DIRECTIONS FOR THIS TASK:
Restate word for word each line from the one containing "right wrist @" through the end of the material, and nothing more. Drop every picture.

DATASET EXCERPT:
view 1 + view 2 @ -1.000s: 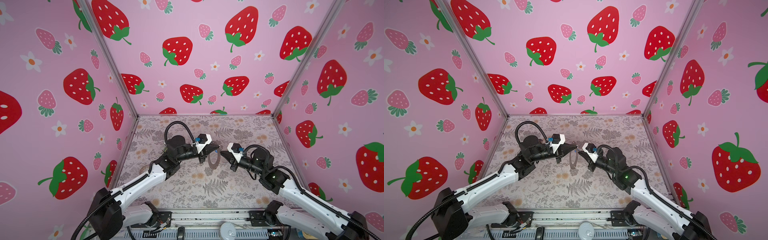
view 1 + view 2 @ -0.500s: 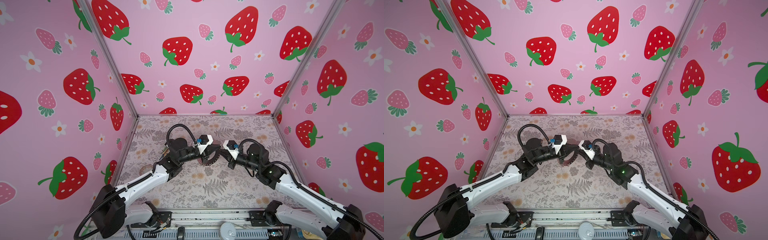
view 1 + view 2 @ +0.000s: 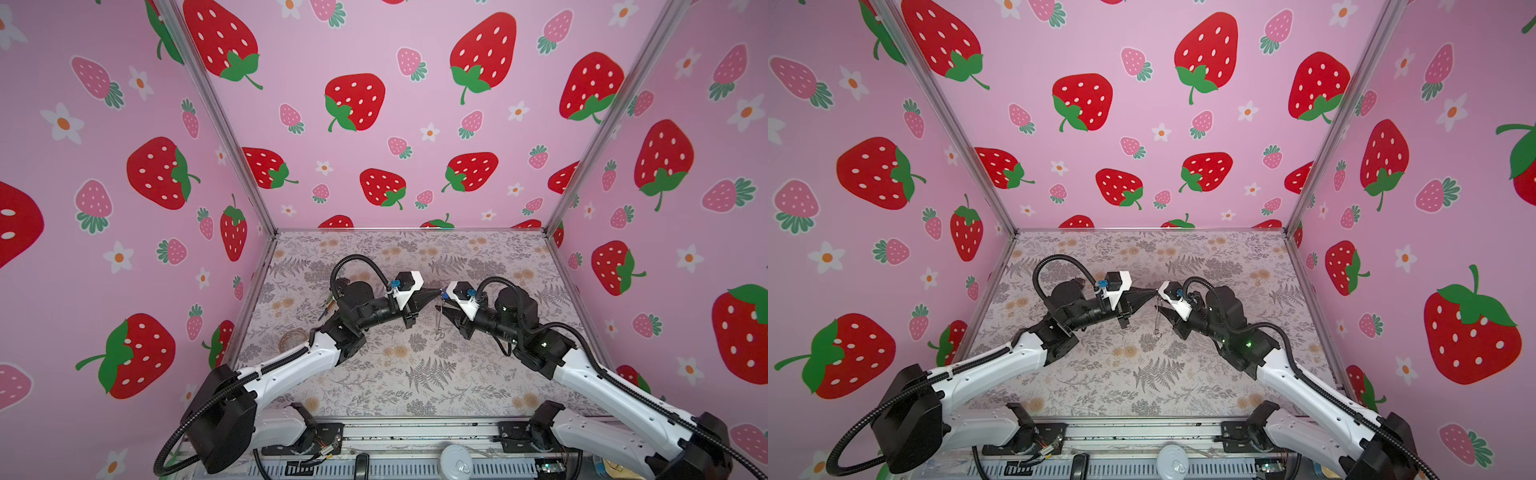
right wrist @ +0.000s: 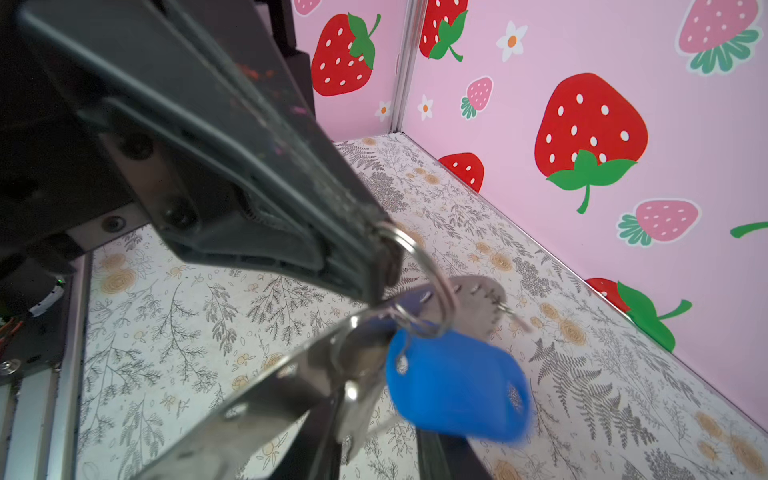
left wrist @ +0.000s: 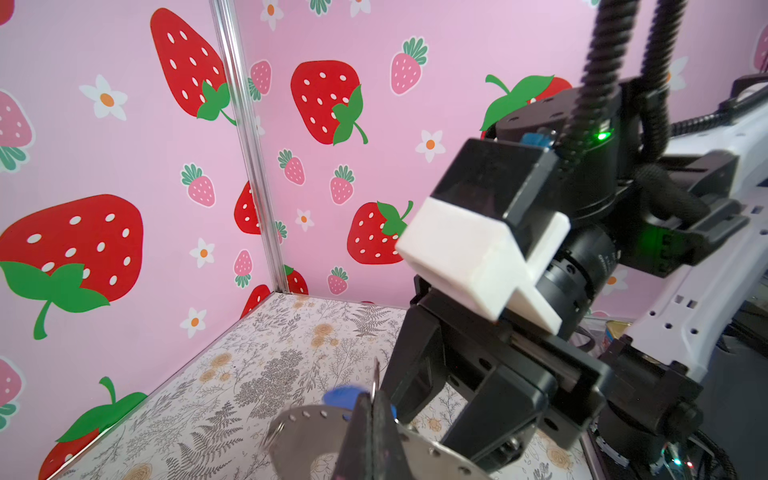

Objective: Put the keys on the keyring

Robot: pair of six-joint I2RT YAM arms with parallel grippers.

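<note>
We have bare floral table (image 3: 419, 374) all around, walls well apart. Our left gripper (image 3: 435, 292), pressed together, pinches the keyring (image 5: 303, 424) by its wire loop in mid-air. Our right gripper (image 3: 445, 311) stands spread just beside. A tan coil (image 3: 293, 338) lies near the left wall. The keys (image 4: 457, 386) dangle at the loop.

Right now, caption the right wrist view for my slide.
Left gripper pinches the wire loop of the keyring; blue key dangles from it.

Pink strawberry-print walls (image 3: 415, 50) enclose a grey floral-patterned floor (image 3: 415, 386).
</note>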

EXPECTED OUTPUT:
right wrist @ +0.000s: 
left wrist @ +0.000s: 

Objective: Put the keys on the keyring

Robot: pair of six-joint I2RT YAM arms with parallel grippers.

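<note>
We have bare floral table (image 3: 419, 374) all around, walls well apart. Our left gripper (image 3: 435, 292), pressed together, pinches the keyring (image 5: 303, 424) by its wire loop in mid-air. Our right gripper (image 3: 445, 311) stands spread just beside. A tan coil (image 3: 293, 338) lies near the left wall. The keys (image 4: 457, 386) dangle at the loop.

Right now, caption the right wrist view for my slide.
Left gripper pinches the wire loop of the keyring; blue key dangles from it.

Pink strawberry-print walls (image 3: 415, 50) enclose a grey floral-patterned floor (image 3: 415, 386).
</note>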

The exercise calls for nothing more.